EXERCISE GOAL – Scan the data for "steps" and copy the lines it appears in.
##########
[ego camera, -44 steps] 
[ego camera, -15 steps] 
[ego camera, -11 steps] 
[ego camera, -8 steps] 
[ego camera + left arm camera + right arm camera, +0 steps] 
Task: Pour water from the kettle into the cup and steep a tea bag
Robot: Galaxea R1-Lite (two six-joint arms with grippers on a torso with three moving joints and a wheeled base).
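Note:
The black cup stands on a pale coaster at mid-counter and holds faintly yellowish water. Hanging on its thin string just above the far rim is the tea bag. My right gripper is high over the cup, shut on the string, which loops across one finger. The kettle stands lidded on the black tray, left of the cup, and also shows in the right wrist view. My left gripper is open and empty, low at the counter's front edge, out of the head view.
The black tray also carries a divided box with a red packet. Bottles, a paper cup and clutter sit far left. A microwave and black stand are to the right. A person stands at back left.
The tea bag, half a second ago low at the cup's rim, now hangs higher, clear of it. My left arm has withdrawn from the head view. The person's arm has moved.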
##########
ANSWER TO THE EXERCISE –
[ego camera, -44 steps] 
[ego camera, -15 steps] 
[ego camera, -11 steps] 
[ego camera, -8 steps] 
[ego camera + left arm camera + right arm camera, +0 steps] 

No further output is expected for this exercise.